I followed Professor Ali Khan Mahmudabad's bail proceedings on my phone, while en route to my law chamber. With every subsequent oral comment made by Justice Surya Kant - India’s incoming Chief Justice with a tenure of about 14 months - the disbelief only grew.
It’s a trite observation that our top Court is polyvocal; one knew therefore, by experience, that Justice Shreeniwas Oka’s exaltation of ‘unpopular speech’ in the recent Imran Pratapgadhi judgment would not bind another Supreme Court judge. We also had the benefit of Justice Kant’s oral comments and orders in that other case of the comedians and YouTubers. Yet, even by the standards set by himself, the ‘bail’ order in Professor Mahmudabad’s case and the accompanying observations lay down new paradigms for speech jurisprudence in India. While Professor Mahmudabad did secure a release in the Supreme Court, it is his bail hearing, and the ensuing bail order, which merit solemn attention.
What Did Mahmudabad Do?
There are three primary allegations against Mahmudabad. He has, the State says,
(a) endangered India’s sovereignty and unity;
(b) promoted enmity between religious groups; and, because the complaint was filed at the behest of Haryana’s Women Commission Chairperson,
(c) insulted the modesty of a woman.
The subject matter of the FIRs - Mahmudabad’s two Facebook posts - are in public domain and have been widely shared since his arrest.
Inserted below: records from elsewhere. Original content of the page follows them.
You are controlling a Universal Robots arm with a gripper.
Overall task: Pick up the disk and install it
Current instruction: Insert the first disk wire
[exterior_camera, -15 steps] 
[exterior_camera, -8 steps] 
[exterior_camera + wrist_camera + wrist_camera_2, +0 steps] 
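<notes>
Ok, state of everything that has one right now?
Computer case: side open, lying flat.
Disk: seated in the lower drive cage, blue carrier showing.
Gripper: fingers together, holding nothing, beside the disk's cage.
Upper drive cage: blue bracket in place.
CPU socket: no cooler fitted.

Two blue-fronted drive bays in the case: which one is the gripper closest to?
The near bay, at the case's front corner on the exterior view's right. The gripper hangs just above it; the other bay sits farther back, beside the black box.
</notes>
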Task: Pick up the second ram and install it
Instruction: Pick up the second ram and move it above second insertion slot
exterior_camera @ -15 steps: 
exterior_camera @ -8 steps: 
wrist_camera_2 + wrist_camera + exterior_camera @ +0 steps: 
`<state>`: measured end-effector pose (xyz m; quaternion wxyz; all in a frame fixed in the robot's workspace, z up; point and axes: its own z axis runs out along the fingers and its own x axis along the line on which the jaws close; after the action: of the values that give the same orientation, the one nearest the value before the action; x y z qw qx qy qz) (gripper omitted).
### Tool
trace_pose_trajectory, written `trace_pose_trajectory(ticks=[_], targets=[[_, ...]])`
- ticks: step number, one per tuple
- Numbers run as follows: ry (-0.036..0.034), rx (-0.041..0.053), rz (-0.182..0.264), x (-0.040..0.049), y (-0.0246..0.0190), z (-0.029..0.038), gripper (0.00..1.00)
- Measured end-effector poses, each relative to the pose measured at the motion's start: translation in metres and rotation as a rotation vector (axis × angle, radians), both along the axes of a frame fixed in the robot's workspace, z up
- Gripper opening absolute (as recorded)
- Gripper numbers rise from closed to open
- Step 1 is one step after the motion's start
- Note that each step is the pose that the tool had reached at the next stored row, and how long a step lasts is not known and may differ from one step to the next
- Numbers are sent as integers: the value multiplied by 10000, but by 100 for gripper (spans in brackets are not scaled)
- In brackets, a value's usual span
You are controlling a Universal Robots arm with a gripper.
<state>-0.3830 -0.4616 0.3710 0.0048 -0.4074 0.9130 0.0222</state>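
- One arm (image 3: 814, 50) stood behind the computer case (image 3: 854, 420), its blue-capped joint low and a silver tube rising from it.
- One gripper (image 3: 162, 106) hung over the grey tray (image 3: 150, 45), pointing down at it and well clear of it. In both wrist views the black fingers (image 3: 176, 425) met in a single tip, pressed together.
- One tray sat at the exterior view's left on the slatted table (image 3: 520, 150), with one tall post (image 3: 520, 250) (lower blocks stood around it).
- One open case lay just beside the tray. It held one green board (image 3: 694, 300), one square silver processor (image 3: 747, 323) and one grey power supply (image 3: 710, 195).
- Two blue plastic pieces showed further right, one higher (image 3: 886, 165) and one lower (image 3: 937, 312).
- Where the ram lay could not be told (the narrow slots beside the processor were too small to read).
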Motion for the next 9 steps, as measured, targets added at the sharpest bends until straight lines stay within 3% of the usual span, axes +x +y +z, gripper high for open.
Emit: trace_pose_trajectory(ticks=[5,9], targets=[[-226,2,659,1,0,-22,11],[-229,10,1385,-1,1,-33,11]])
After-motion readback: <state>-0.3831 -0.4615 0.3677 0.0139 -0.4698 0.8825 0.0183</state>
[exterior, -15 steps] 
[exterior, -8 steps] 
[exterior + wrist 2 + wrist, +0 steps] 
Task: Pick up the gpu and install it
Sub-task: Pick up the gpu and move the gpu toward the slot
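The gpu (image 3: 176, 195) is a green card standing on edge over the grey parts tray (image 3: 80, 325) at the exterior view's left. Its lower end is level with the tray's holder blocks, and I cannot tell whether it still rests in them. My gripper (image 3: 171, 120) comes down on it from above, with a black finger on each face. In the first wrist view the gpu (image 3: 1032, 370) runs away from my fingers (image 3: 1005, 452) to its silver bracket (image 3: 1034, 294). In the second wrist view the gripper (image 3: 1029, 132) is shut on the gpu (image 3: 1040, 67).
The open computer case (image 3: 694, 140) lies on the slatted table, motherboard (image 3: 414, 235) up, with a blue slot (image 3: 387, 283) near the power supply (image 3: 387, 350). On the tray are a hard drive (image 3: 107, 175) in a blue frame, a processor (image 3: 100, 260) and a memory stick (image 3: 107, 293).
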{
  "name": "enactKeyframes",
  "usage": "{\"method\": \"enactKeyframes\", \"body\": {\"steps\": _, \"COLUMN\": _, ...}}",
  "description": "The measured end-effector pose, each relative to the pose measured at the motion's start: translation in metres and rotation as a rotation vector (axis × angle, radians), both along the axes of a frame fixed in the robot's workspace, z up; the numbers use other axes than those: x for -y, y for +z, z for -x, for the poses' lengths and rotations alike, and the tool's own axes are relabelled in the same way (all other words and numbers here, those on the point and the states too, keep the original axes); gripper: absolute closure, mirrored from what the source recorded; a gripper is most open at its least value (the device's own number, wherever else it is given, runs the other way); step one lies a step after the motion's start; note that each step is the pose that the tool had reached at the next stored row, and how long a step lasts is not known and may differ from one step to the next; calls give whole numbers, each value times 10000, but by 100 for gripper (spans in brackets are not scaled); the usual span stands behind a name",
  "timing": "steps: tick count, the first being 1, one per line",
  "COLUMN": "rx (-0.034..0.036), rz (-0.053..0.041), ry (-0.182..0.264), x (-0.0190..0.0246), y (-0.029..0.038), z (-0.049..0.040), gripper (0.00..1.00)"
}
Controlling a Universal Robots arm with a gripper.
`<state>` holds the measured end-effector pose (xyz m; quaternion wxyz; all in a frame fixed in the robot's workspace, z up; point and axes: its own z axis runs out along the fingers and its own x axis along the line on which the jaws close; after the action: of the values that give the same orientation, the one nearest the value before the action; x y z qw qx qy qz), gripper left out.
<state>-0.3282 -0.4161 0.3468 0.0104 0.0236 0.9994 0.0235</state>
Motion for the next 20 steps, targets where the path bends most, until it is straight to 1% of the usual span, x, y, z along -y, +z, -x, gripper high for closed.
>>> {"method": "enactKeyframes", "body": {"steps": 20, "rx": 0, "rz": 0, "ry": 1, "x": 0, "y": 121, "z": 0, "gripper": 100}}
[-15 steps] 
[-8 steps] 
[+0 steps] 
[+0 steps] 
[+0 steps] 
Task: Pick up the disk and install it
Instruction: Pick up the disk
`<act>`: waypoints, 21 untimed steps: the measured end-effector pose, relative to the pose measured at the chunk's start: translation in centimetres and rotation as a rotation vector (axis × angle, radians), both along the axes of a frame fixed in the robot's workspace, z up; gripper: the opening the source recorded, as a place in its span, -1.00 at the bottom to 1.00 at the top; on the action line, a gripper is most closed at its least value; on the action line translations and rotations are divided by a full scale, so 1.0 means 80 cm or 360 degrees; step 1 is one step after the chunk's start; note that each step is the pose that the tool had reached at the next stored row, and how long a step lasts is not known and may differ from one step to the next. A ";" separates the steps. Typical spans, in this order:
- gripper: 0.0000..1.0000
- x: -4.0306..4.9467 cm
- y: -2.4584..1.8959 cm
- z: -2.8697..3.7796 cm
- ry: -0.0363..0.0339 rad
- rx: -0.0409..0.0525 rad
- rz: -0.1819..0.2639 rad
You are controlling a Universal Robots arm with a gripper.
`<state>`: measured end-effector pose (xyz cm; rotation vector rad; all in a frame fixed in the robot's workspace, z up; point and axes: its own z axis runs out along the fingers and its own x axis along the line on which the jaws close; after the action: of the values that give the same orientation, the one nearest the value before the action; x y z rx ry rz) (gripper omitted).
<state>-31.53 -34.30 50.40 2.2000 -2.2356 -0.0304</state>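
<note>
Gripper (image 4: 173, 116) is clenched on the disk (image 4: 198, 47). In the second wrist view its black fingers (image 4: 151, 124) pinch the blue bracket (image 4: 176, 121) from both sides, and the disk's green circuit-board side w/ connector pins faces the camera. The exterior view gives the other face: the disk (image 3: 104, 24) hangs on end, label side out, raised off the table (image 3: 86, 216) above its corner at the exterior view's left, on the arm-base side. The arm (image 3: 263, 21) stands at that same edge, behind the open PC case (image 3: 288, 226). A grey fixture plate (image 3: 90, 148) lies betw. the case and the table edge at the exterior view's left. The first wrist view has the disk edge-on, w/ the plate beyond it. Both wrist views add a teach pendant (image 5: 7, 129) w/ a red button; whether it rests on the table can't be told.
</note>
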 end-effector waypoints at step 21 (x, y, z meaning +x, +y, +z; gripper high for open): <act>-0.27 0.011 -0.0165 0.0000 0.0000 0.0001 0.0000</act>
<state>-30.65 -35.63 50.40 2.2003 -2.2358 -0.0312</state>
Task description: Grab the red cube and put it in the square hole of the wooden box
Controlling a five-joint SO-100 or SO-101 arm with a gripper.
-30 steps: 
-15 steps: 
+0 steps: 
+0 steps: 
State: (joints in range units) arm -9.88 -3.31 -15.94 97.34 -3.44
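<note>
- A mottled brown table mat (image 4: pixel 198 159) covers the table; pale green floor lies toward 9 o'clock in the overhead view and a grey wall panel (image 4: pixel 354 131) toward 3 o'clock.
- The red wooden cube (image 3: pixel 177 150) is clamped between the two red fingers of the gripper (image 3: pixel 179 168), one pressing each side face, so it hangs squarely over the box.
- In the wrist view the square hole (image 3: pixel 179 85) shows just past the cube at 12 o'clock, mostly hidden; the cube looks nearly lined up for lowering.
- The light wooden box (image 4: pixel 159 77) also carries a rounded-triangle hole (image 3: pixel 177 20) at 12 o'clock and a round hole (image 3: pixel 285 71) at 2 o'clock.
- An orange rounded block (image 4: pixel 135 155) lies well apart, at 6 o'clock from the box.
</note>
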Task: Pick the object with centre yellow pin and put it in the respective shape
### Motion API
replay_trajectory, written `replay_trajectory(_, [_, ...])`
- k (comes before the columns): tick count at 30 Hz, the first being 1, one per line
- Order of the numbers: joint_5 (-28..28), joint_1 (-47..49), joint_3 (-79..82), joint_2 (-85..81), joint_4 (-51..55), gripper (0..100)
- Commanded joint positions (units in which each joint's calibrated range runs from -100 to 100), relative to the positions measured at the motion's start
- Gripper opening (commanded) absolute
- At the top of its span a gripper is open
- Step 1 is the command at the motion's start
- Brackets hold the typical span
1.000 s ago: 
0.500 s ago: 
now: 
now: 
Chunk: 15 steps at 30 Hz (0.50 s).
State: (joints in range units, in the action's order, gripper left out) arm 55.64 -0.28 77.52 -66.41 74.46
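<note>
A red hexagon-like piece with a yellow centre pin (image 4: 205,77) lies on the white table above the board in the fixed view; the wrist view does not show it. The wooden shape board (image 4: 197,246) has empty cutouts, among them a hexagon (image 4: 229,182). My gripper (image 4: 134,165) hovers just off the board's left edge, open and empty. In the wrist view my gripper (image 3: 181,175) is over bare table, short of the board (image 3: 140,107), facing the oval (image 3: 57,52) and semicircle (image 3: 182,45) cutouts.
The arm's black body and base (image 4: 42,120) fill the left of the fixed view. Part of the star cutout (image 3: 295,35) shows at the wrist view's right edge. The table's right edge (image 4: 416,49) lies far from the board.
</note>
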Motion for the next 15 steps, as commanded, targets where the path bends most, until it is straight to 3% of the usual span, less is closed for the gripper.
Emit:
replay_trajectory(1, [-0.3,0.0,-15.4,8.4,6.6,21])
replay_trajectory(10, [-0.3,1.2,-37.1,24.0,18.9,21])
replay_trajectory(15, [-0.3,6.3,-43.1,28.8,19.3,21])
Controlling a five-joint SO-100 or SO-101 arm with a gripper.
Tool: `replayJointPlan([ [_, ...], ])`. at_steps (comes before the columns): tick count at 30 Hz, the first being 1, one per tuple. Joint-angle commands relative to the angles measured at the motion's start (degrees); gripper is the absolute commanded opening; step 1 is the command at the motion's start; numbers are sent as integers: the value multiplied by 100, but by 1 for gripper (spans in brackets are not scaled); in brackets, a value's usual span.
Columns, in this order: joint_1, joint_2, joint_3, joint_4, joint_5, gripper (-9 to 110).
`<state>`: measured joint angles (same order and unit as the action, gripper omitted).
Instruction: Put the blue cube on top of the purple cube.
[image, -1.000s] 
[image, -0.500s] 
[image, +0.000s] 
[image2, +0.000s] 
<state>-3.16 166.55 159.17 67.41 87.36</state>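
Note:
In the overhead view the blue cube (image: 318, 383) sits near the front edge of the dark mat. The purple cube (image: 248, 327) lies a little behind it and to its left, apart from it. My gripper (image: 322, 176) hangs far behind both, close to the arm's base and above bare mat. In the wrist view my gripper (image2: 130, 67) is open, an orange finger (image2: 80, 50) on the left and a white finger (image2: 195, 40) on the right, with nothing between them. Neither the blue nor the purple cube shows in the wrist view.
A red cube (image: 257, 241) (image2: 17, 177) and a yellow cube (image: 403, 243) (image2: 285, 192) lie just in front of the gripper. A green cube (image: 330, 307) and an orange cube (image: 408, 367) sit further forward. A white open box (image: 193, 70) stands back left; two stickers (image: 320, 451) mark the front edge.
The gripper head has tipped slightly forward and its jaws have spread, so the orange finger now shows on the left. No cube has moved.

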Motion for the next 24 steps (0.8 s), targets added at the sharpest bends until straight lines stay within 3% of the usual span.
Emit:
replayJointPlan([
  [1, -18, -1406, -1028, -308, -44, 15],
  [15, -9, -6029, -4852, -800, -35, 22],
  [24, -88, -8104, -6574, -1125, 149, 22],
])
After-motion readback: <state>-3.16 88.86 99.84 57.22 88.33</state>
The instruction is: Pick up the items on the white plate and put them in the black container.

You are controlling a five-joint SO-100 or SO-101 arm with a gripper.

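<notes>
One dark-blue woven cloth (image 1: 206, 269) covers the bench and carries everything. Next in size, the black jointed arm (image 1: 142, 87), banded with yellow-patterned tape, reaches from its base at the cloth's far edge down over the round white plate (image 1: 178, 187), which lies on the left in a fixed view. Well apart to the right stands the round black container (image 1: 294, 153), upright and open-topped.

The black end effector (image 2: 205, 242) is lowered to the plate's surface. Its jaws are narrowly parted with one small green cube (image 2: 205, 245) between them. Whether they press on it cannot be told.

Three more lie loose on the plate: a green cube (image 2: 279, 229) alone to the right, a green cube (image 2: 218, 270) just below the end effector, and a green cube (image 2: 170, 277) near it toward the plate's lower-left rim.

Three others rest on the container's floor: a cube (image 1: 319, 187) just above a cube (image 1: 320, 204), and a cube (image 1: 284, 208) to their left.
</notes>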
At the outset, let us be clear about one thing: there is nothing ‘radical’ in the professor’s posts; his views on non-State actors fuelling unrest in Kashmir, and Pakistan’s role in it, is very much in line with the establishment's own thoughts.
The other two parts—where, firstly, he juxtaposes the veneration of Colonel Sofiya Qureshi with the political hounding of Muslims in India, and then reminds his readers of the costs of war—have, for obvious reasons, not gone down well with the establishment and its lackeys.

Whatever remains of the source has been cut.